Les histoires, les structures sociales, les cultures, les religions et les systèmes politiques des deux pays sont profondément différents. Il serait donc erroné d’assimiler les Haratines et autres catégories discriminées aux Dalits ou de transposer, sans esprit critique, le système indien à la Mauritanie. Il n’en existe pas moins certaines analogies qui pourraient nous instruire sur certains des mécanismes de reproduction des rapports sociaux hérités ainsi que sur les efforts déployés pour y faire face. Dans les deux cas, des hiérarchies sociales anciennes, fondées largement sur la naissance et l’ascendance, ont durablement assigné certaines catégories de population à des positions subalternes dont les effets persistent longtemps après la disparition du système socio-économique réel qui les a engendrées et l’interdiction juridique des institutions qui les avaient produites. Et ce, de manière transversale aux différentes communautés ethno-linguistiques existant dans les deux pays.
I. une discrimination sociale héréditaire plutôt qu’une distinction ethnique
Le premier enseignement de l’expérience indienne est d’ordre conceptuel. Les « Dalits » ne constituent pas une ethnie particulière, malgré la très forte identité de leur statut. Ils sont insérés historiquement dans une multitude de communautés au sein desquelles ils se regroupent et se distinguent en une multitude de castes, parlant des langues différentes suivant les communautés auxquelles ils appartiennent, dans des régions et des environnements culturels distincts. Ce qui les rapproche donc et les identifie, aussi bien en Inde qu’en Mauritanie, c’est moins une origine ethnique commune qu’une expérience historique de relégation sociale fondée sur la naissance. Cet élément est fondamental dans la conception du phénomène dans les deux pays.

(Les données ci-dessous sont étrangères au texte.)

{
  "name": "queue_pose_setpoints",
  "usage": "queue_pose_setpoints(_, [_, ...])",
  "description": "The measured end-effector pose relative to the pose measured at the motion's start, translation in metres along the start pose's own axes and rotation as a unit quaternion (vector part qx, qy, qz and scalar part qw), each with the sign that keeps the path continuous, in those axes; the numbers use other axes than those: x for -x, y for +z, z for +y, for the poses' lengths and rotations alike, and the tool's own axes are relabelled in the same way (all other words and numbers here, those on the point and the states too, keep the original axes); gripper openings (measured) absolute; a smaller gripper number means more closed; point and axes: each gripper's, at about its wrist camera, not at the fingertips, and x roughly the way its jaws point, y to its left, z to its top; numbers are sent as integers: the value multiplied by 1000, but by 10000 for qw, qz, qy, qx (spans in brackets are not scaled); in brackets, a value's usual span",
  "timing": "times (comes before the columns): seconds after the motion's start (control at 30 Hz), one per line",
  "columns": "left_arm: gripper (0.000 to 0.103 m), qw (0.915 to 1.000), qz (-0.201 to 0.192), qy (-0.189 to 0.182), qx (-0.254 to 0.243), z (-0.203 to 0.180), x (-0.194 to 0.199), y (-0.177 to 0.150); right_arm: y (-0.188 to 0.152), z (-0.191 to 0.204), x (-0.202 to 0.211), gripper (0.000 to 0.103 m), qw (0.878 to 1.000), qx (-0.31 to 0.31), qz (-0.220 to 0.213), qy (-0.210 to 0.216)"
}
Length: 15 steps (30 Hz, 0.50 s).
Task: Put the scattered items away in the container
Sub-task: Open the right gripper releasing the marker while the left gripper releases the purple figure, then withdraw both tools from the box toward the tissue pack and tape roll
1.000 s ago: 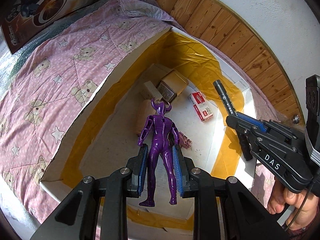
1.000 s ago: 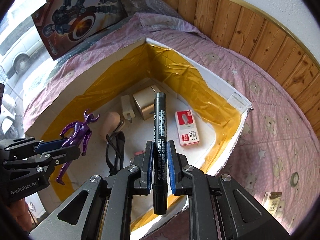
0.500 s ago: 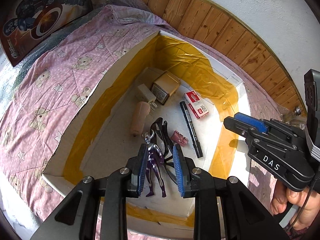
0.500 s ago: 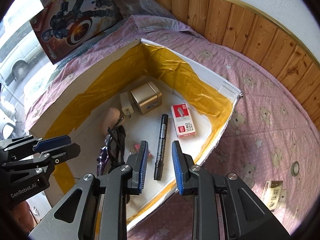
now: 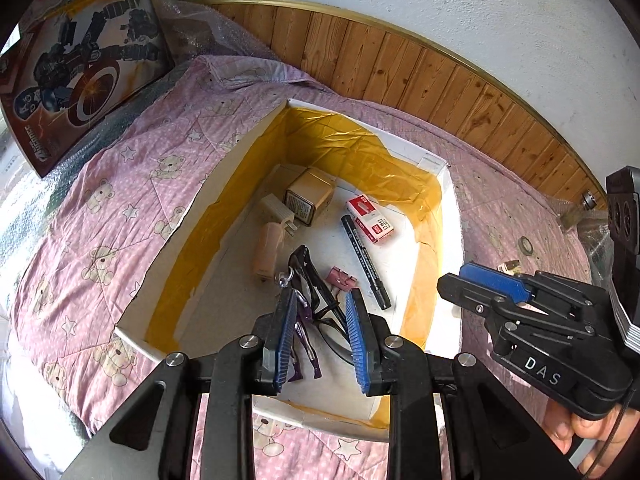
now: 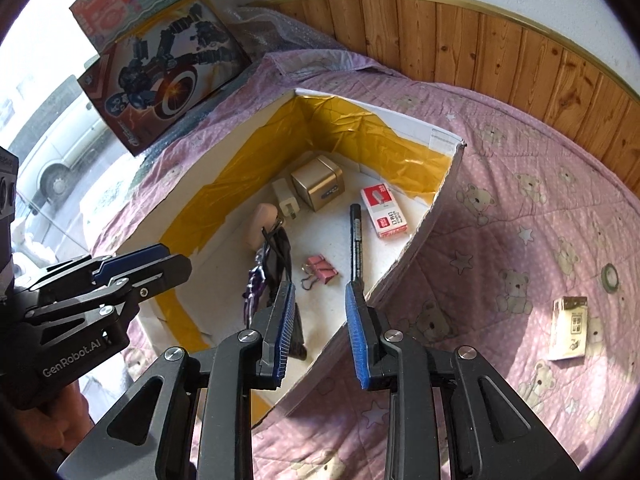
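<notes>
Right tool [image 6: 320,328] agape, empty, above box [image 6: 420,228]; marker [image 6: 355,240] inside.

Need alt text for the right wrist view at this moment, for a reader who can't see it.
The open right gripper hovers over the near corner of a yellow-lined white box on a pink bear-print bedspread. Inside lie a black marker, red staple box, pink binder clip, gold cube and purple figure; the left gripper is open alongside.

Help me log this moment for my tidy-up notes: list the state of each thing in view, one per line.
left gripper: open, empty.
right gripper: open, empty.
box: open-topped, holding items.
purple figure: lying in box.
black marker: capped, lying in box.
pink binder clip: in box.
staple box: closed, in box.
small carton: outside box, on bedspread.
tape roll: outside box, on bedspread.
</notes>
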Motion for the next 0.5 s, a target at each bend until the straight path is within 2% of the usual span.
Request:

En Mauritanie tout particulièrement : les catégories discriminées, au premier rang desquelles les esclaves et anciens esclaves et les autres personnes serviles ou d’origine servile et/ou discriminées, existent au sein des différentes communautés — arabe, pular, soninké et wolof — et ne partagent que leur statut d’infériorité et les souffrances qui en résultent. Les Haratines, par exemple, sont dispersés au sein des tribus maures auxquelles ils appartiennent, de la même façon que les *maccuɓe* chez les Halpular, les *nkono* chez les Soninkés et les *jaam* chez les Wolofs appartiennent aux ethnies considérées et dépendent le plus souvent des différentes castes dites « libres » qui y existent. Mais ces catégories sociales partagent, au sein de leurs sociétés respectives, de multiples discriminations et souffrances avec d’autres catégories infériorisées.
Bien évidemment, ces réalités sociales prennent des formes différentes selon les communautés et ne doivent pas être artificiellement confondues. La condition historique particulière des Haratines, directement liée à l’esclavage et à ses séquelles, possède une spécificité évidente. Mais elle s’inscrit dans une problématique plus générale : celle de la persistance, sous des formes nouvelles, de hiérarchies sociales héritées qui continuent, le plus souvent sinon toujours, d’influencer l’accès à la terre, à l’éducation, à l’emploi, aux ressources économiques, aux responsabilités politiques et au prestige social.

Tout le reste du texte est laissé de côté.